* _What is being asked_: Start to finish, print the data below exactly, without the images.

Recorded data

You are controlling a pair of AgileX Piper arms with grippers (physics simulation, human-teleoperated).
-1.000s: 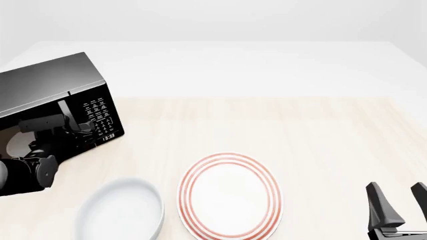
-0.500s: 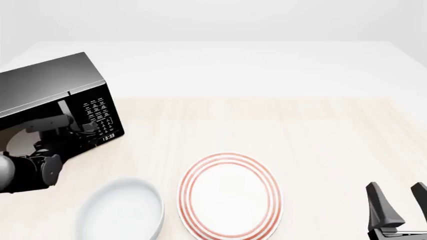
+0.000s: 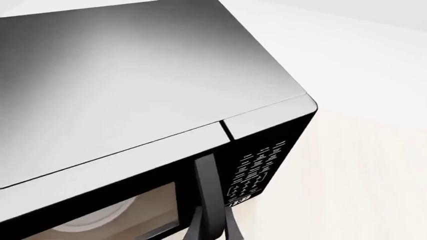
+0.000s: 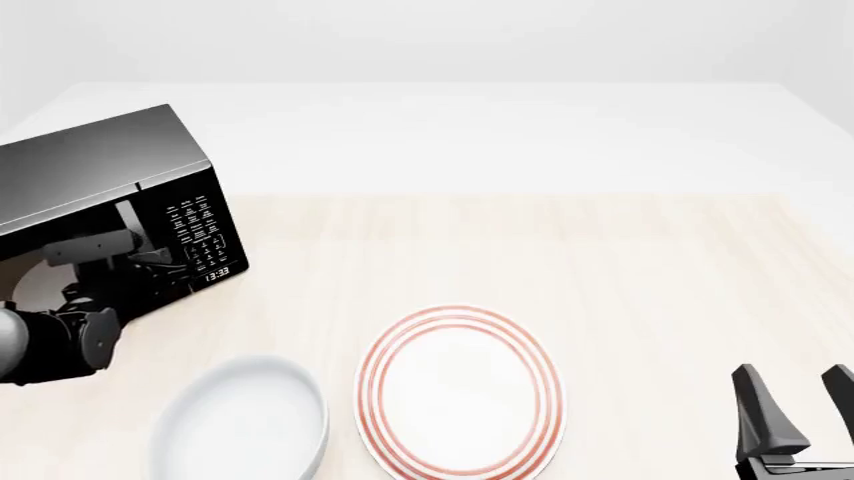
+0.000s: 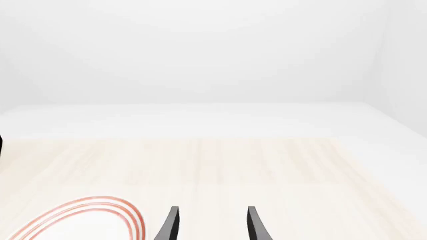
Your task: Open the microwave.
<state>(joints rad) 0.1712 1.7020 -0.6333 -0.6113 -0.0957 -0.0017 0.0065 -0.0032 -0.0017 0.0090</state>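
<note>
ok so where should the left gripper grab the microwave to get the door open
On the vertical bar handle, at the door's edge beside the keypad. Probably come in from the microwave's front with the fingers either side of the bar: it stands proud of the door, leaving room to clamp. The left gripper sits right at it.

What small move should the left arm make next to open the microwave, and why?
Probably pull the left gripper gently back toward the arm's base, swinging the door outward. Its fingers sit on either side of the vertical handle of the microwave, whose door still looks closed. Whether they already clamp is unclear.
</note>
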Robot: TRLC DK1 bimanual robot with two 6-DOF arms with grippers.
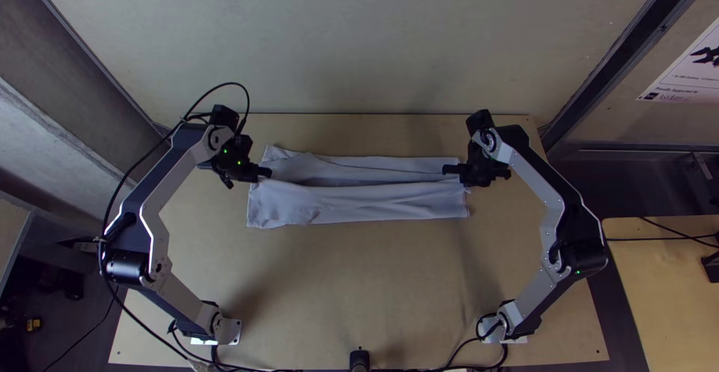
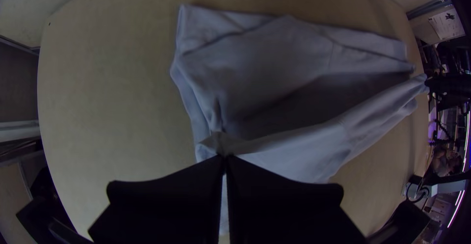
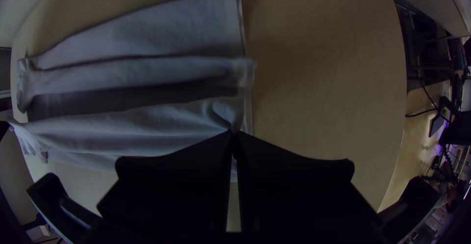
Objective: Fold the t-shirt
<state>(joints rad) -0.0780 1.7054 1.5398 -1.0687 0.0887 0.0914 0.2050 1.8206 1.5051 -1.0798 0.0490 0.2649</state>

* _Completed task_:
You are controlling a pair of AgileX Piper arms with grippers (physics simulation, human-teleoperated).
-1.000s: 
-0.500s: 
+0.000s: 
+0.000s: 
+0.000s: 
Your task: Open the microwave.
<state>(joints rad) 0.1712 1.7020 -0.6333 -0.6113 -0.0957 -0.0017 0.0065 -0.0032 -0.0017 0.0090</state>
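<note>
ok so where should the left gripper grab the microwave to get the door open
On the vertical bar handle, at the door's edge beside the keypad. Probably come in from the microwave's front with the fingers either side of the bar: it stands proud of the door, leaving room to clamp. The left gripper sits right at it.

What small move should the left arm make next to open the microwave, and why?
Probably pull the left gripper gently back toward the arm's base, swinging the door outward. Its fingers sit on either side of the vertical handle of the microwave, whose door still looks closed. Whether they already clamp is unclear.
</note>
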Robot: TRLC DK1 bimanual robot with two 6-DOF arms with grippers.
Objective: Fold the t-shirt
<state>(joints rad) -0.0780 1.7054 1.5398 -1.0687 0.0887 0.0914 0.2050 1.8206 1.5051 -1.0798 0.0490 0.2649</state>

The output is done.